About this task →
Full transcription, minus images: write out the listing below exactly as it appears.

====== Data provided

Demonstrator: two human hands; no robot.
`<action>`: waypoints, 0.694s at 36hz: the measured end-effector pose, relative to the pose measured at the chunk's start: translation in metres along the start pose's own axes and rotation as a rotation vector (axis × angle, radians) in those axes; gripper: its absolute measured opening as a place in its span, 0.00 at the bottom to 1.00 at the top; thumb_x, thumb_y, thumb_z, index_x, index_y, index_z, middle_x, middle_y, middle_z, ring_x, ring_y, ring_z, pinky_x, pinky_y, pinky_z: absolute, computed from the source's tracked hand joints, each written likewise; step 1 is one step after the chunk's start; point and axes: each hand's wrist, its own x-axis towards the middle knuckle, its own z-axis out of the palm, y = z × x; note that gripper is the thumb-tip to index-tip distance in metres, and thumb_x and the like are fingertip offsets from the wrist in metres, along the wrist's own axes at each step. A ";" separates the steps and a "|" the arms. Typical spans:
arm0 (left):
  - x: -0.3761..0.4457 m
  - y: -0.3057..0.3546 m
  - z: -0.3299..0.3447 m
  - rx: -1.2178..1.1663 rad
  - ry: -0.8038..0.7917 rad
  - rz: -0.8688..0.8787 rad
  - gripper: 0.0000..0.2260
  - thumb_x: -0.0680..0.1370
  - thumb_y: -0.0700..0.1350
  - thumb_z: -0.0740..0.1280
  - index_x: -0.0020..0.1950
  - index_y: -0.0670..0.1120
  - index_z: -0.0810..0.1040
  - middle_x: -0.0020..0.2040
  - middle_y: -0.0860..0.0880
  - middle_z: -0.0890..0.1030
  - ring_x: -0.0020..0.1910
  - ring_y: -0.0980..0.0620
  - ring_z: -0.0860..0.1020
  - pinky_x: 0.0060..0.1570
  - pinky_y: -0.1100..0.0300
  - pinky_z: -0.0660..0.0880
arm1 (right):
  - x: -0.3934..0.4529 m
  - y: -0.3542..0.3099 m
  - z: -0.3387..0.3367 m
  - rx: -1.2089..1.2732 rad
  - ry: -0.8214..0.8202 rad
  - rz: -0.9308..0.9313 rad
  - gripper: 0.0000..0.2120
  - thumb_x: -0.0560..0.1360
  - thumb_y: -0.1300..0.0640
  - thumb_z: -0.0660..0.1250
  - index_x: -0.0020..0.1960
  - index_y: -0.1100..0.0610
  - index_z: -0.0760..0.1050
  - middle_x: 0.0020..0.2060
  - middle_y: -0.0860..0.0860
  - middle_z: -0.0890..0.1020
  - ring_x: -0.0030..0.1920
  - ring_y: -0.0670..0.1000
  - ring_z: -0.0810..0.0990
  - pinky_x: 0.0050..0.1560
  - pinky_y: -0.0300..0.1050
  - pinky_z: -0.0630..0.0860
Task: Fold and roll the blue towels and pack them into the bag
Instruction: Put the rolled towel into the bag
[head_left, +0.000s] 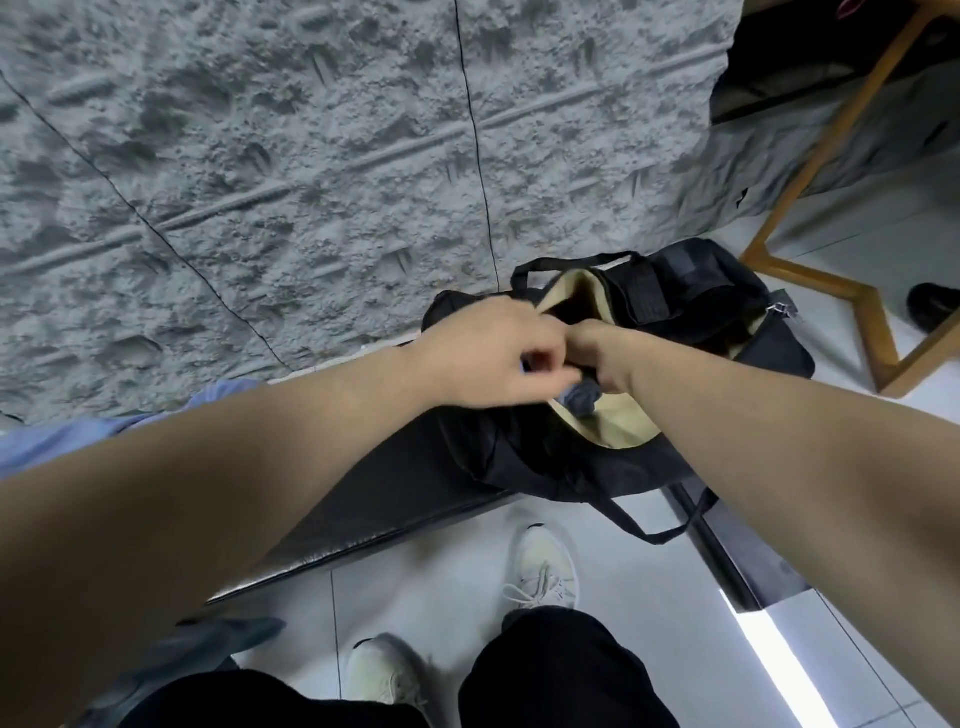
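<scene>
A black bag (691, 306) with a tan lining lies open at the right end of the grey textured bed. A rolled blue-grey towel (581, 401) pokes out at the bag's mouth, mostly hidden by my hands. My left hand (488, 353) is closed over the roll and the bag's near rim. My right hand (597, 353) reaches into the opening beside it, its fingers hidden inside. More light blue towel cloth (104, 431) lies on the bed's edge at the left, partly under my left arm.
A black bed frame (363, 509) runs along the near edge, with a bag strap (644, 530) hanging over it. A wooden frame (810, 280) stands at the right. My white shoes (545, 566) rest on the pale tiled floor below.
</scene>
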 end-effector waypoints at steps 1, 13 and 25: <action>-0.004 0.000 0.001 0.066 -0.098 0.048 0.18 0.73 0.65 0.62 0.44 0.53 0.82 0.36 0.57 0.78 0.41 0.56 0.74 0.50 0.54 0.70 | 0.002 0.001 -0.001 0.003 -0.009 -0.015 0.15 0.79 0.50 0.63 0.43 0.61 0.74 0.38 0.59 0.80 0.36 0.56 0.81 0.37 0.46 0.76; -0.021 0.001 -0.003 -0.345 -0.289 -0.026 0.08 0.77 0.51 0.70 0.51 0.50 0.85 0.49 0.60 0.81 0.51 0.61 0.80 0.56 0.56 0.76 | -0.003 -0.003 0.003 0.093 -0.118 0.094 0.11 0.78 0.51 0.65 0.41 0.57 0.78 0.29 0.52 0.82 0.25 0.51 0.80 0.29 0.40 0.75; -0.023 0.001 -0.006 -0.334 -0.291 -0.215 0.05 0.76 0.47 0.73 0.51 0.53 0.85 0.46 0.61 0.82 0.49 0.63 0.78 0.54 0.64 0.74 | -0.017 0.004 -0.002 -0.229 -0.104 0.126 0.12 0.76 0.47 0.67 0.52 0.55 0.79 0.44 0.51 0.83 0.43 0.51 0.81 0.44 0.43 0.75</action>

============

Answer below →
Demonstrator: two human hands; no robot.
`<action>`: waypoints, 0.694s at 36hz: the measured end-effector pose, relative to the pose measured at the chunk's start: translation in metres along the start pose's own axes and rotation as a rotation vector (axis × angle, radians) in those axes; gripper: its absolute measured opening as a place in its span, 0.00 at the bottom to 1.00 at the top; thumb_x, thumb_y, thumb_z, index_x, index_y, index_z, middle_x, middle_y, middle_z, ring_x, ring_y, ring_z, pinky_x, pinky_y, pinky_z: absolute, computed from the source's tracked hand joints, each written likewise; step 1 is one step after the chunk's start; point and axes: each hand's wrist, its own x-axis towards the middle knuckle, its own z-axis out of the palm, y = z × x; note that gripper is the thumb-tip to index-tip distance in metres, and thumb_x and the like are fingertip offsets from the wrist in metres, along the wrist's own axes at each step. A ";" separates the steps and a "|" the arms. Typical spans:
arm0 (left):
  - x: -0.3761..0.4457 m
  - y: -0.3057..0.3546 m
  - z: -0.3299..0.3447 m
  - rx: -1.2178..1.1663 rad
  - ry: -0.8038..0.7917 rad
  - rz: -0.8688..0.8787 rad
  - gripper: 0.0000..0.2260
  - thumb_x: -0.0680..0.1370
  - thumb_y: -0.0700..0.1350
  - thumb_z: -0.0740..0.1280
  - index_x: -0.0020..0.1950
  - index_y: -0.0670..0.1120
  - index_z: -0.0810..0.1040
  - middle_x: -0.0020..0.2040
  - middle_y: -0.0860..0.0880
  - middle_z: -0.0890..0.1030
  - ring_x: -0.0020..0.1910
  - ring_y: -0.0980..0.0620
  - ring_z: -0.0860..0.1020
  - pinky_x: 0.0060..0.1570
  - pinky_y: -0.1100..0.0300
  - pinky_z: -0.0660..0.0880
arm1 (right):
  - x: -0.3934..0.4529 m
  - y: -0.3542..0.3099 m
  - z: -0.3387..0.3367 m
  - rx: -1.2089..1.2732 rad
  - ry: -0.8214..0.8202 rad
  - rz: -0.9308..0.9313 rad
  - gripper: 0.0000..0.2120
  - thumb_x: -0.0560..0.1360
  - thumb_y: -0.1300..0.0640
  - thumb_z: -0.0660..0.1250
  - index_x: -0.0020..0.1960
  - index_y: -0.1100..0.0610
  - index_z: -0.0760..0.1050
  - middle_x: 0.0020..0.2060
  - middle_y: -0.0860..0.0860
  - middle_z: -0.0890..0.1020
  - ring_x: -0.0030..0.1920
  - ring_y: -0.0670..0.1000
  - ring_z: -0.0810..0.0990
  - pinky_x: 0.0050..0.1560
  - pinky_y: -0.0300..0.1050
  - pinky_z: -0.0630..0.0860
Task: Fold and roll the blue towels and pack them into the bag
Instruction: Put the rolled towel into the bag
[head_left, +0.000s] 
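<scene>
A black bag (691, 306) with a tan lining lies open at the right end of the grey textured bed. A rolled blue-grey towel (581, 401) pokes out at the bag's mouth, mostly hidden by my hands. My left hand (488, 353) is closed over the roll and the bag's near rim. My right hand (597, 353) reaches into the opening beside it, its fingers hidden inside. More light blue towel cloth (104, 431) lies on the bed's edge at the left, partly under my left arm.
A black bed frame (363, 509) runs along the near edge, with a bag strap (644, 530) hanging over it. A wooden frame (810, 280) stands at the right. My white shoes (545, 566) rest on the pale tiled floor below.
</scene>
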 end-effector waypoints at steps 1, 13 and 25: <action>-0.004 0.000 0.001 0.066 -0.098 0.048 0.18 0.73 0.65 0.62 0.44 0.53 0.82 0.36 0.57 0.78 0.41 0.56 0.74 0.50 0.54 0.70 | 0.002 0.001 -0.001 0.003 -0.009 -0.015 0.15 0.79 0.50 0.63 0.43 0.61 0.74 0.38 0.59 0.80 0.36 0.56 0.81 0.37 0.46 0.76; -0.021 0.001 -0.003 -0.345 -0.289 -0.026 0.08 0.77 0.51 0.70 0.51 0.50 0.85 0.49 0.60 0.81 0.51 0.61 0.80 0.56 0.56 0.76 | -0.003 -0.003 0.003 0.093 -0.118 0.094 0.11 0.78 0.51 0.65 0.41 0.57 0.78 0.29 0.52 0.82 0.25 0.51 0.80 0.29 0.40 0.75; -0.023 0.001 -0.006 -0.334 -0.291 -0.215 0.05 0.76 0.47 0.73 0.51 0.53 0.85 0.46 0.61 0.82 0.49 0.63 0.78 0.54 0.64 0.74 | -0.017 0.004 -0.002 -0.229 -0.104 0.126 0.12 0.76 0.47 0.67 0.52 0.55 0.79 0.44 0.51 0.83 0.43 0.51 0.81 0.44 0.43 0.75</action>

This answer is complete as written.